| Work instruction |
Write out the stretch of lines below that begins at the line with "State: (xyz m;" and ends at the line with "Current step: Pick", including both, exactly as given and nothing more.

| Exercise input |
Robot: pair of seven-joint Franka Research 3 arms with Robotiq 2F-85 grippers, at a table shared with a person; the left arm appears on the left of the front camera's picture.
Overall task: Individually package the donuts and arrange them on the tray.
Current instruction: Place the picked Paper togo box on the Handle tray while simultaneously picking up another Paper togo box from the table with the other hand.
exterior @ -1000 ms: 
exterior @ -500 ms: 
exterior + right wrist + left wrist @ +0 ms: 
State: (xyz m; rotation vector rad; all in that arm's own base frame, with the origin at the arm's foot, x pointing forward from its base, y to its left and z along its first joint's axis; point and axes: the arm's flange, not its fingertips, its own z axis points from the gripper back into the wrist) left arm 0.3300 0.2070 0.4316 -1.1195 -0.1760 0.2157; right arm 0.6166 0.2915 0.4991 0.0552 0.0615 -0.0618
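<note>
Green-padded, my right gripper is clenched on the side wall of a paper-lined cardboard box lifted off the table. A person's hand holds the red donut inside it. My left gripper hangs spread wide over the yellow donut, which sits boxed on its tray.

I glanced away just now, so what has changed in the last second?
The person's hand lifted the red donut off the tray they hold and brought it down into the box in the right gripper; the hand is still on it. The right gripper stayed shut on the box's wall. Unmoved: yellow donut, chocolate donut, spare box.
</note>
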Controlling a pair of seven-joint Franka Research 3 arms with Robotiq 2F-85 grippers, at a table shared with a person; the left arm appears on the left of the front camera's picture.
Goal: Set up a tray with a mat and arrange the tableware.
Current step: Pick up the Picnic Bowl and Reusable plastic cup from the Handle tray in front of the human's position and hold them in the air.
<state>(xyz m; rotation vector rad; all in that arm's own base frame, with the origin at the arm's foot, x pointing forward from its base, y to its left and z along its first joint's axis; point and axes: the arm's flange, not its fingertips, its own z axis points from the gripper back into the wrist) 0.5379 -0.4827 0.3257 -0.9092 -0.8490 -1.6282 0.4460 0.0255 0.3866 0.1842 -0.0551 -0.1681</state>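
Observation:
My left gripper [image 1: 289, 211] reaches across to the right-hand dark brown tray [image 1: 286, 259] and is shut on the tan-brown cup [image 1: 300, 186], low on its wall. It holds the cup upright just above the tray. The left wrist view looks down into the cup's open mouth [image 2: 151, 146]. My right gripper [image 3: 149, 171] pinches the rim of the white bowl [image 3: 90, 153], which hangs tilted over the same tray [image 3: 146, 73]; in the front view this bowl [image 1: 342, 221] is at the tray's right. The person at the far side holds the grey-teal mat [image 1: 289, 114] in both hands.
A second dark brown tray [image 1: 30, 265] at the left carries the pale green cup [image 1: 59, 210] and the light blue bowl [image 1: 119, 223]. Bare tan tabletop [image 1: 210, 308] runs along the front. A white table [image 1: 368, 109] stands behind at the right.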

| Solution |
State: (xyz m; rotation vector rad; all in that arm's own base frame, with the origin at the arm's foot, x pointing forward from its base, y to its left and z along its first joint's axis; point and axes: the arm's flange, not its fingertips, its own z axis points from the gripper back into the wrist) left arm 0.3300 0.2070 0.4316 -1.1195 -0.1760 0.2157; right arm 0.6166 0.2915 0.4991 0.0552 0.0615 -0.0618
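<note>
Green-padded, my right gripper is clenched on the side wall of a paper-lined cardboard box lifted off the table. A person's hand holds the red donut inside it. My left gripper hangs spread wide over the yellow donut, which sits boxed on its tray.

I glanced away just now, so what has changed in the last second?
The person's hand lifted the red donut off the tray they hold and brought it down into the box in the right gripper; the hand is still on it. The right gripper stayed shut on the box's wall. Unmoved: yellow donut, chocolate donut, spare box.
</note>
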Controlling a pair of seven-joint Franka Research 3 arms with Robotiq 2F-85 grippers, at a table shared with a person; the left arm appears on the left of the front camera's picture.
Goal: Set up a tray with a mat and arrange the tableware.
Current step: Pick up the Picnic Bowl and Reusable plastic cup from the Handle tray in front of the human's position and hold them in the air.

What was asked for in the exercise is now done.